*EXERCISE REQUIREMENTS*
In the material below, pictures must be dropped. Repeat exactly, and only, the lines from the line with "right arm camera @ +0" to the line with "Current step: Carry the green", both ends included.

*ENTRIES SHOWN*
════════════════

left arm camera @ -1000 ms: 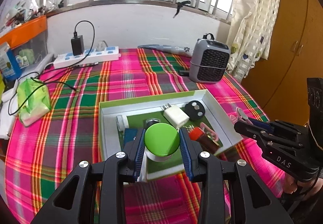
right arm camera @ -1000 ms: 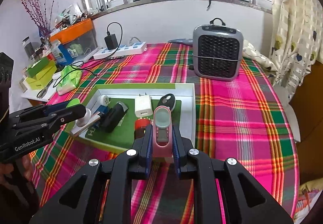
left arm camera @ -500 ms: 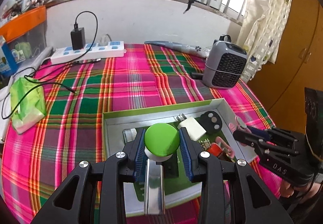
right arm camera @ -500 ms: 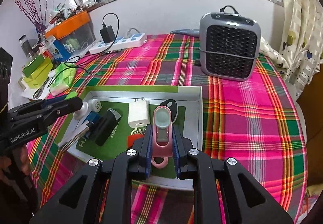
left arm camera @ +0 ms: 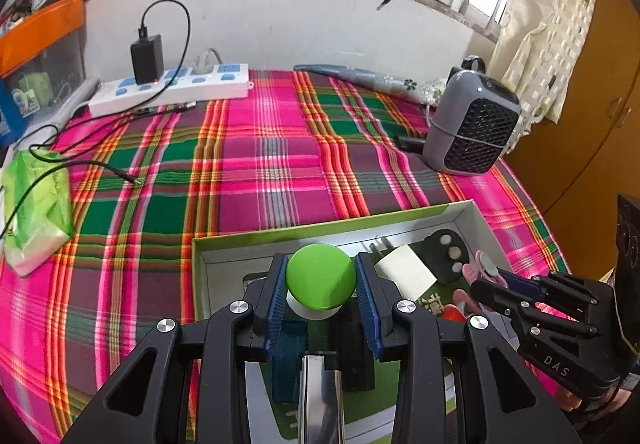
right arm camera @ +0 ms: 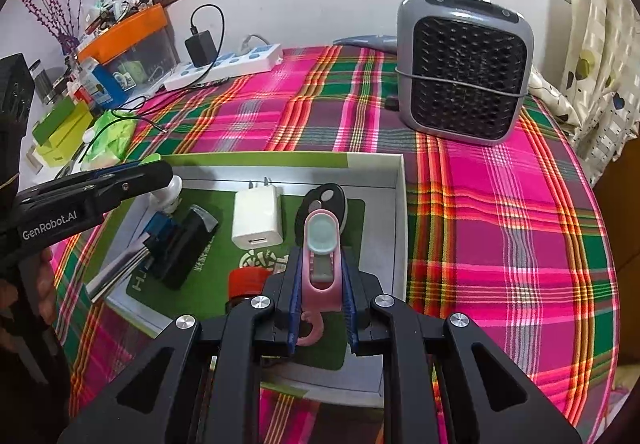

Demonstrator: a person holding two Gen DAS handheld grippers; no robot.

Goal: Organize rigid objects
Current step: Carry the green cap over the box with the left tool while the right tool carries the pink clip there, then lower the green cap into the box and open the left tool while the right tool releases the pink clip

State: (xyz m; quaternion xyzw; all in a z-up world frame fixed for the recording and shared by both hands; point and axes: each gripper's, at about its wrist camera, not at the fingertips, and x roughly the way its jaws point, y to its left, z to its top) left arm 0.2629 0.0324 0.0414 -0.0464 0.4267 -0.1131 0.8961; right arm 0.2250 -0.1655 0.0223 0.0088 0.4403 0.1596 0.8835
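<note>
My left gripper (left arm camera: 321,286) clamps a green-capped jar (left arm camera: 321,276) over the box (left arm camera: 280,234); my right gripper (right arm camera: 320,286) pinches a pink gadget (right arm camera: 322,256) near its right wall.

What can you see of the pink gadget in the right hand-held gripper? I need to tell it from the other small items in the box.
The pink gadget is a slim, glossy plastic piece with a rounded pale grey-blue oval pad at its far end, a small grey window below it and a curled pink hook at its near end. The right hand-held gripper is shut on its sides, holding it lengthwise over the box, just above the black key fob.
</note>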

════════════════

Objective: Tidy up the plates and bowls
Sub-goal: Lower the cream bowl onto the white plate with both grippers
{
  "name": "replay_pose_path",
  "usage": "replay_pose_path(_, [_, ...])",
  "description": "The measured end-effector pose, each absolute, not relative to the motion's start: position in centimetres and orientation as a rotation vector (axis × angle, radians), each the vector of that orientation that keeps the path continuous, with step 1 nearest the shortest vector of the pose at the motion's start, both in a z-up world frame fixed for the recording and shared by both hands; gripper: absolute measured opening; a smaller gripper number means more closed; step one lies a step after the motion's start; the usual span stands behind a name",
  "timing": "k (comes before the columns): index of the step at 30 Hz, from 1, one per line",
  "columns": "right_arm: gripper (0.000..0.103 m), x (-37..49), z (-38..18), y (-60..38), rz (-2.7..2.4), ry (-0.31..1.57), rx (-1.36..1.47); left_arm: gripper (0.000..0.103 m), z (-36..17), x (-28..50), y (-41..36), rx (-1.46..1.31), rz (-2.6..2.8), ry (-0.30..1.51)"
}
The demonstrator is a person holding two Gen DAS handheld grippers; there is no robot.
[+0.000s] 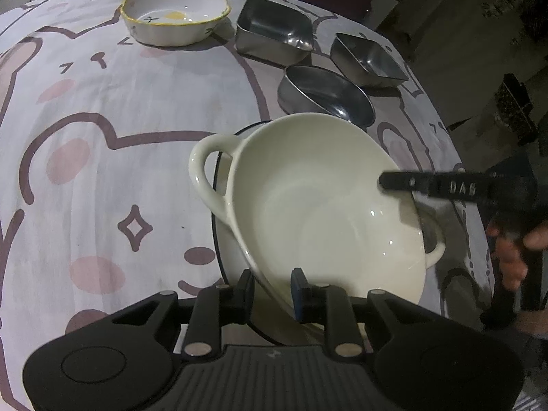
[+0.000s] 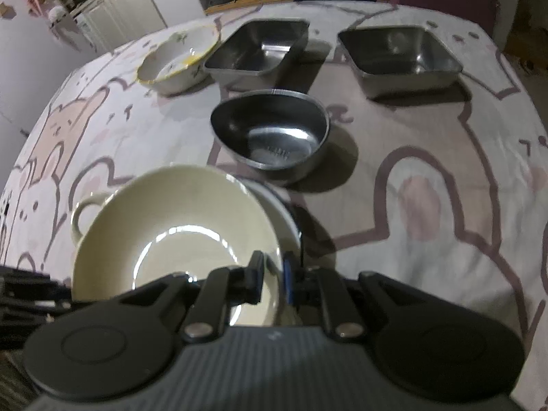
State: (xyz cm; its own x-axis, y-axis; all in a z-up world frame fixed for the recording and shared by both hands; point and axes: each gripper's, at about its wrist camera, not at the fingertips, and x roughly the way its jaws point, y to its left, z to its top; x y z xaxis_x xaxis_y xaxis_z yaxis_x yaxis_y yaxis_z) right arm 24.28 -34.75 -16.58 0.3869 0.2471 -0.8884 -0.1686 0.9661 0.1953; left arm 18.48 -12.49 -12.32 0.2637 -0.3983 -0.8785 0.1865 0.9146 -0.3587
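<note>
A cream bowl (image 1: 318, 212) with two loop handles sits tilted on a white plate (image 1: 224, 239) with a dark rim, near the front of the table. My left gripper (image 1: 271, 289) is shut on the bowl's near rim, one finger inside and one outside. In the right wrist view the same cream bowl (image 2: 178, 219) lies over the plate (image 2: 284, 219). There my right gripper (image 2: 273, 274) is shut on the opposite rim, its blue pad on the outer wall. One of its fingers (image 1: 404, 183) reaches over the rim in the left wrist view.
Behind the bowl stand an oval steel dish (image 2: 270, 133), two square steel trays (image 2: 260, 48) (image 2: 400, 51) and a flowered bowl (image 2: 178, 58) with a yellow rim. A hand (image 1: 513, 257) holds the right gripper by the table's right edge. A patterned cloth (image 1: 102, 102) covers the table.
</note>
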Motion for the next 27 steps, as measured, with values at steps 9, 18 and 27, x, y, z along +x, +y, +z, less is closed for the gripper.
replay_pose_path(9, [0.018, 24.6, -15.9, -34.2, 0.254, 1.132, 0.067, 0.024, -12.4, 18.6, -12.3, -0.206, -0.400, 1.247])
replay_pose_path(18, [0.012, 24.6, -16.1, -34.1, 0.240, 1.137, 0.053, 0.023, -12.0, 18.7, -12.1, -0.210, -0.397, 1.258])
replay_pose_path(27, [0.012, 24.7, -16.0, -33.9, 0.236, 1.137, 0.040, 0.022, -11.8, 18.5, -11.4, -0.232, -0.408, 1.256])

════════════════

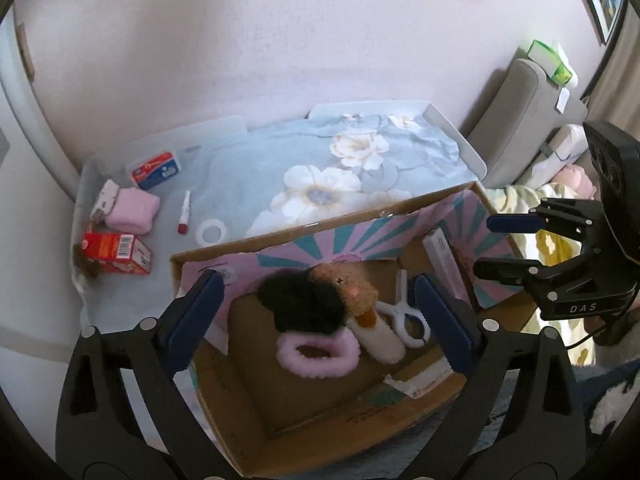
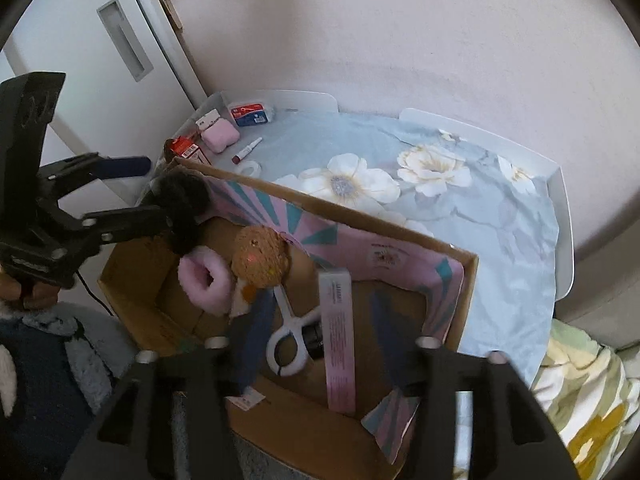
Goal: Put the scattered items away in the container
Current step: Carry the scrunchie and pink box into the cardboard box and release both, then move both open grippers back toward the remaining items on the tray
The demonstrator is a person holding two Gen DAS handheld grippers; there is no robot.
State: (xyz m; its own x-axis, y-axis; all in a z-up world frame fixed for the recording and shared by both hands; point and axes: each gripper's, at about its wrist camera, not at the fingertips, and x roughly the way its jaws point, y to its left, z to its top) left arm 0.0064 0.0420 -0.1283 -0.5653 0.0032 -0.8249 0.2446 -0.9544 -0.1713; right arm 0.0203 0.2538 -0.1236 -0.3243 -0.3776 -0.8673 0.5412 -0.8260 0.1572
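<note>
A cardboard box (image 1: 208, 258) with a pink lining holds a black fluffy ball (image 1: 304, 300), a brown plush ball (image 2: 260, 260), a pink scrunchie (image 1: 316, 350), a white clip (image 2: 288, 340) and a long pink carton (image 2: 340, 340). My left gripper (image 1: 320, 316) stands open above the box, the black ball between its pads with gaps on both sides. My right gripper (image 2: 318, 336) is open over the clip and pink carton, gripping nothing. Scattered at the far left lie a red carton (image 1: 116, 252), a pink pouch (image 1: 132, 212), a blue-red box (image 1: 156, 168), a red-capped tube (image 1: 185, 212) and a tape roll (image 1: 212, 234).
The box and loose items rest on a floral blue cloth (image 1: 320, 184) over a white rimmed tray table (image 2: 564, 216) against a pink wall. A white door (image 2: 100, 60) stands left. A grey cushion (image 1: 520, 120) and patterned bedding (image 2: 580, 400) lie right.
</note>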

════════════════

*SOLUTION FOR THIS TASK*
right arm camera @ +0 ms: 

Demonstrator: a person holding two Gen DAS handheld grippers; no robot.

Goal: Organize rigid objects
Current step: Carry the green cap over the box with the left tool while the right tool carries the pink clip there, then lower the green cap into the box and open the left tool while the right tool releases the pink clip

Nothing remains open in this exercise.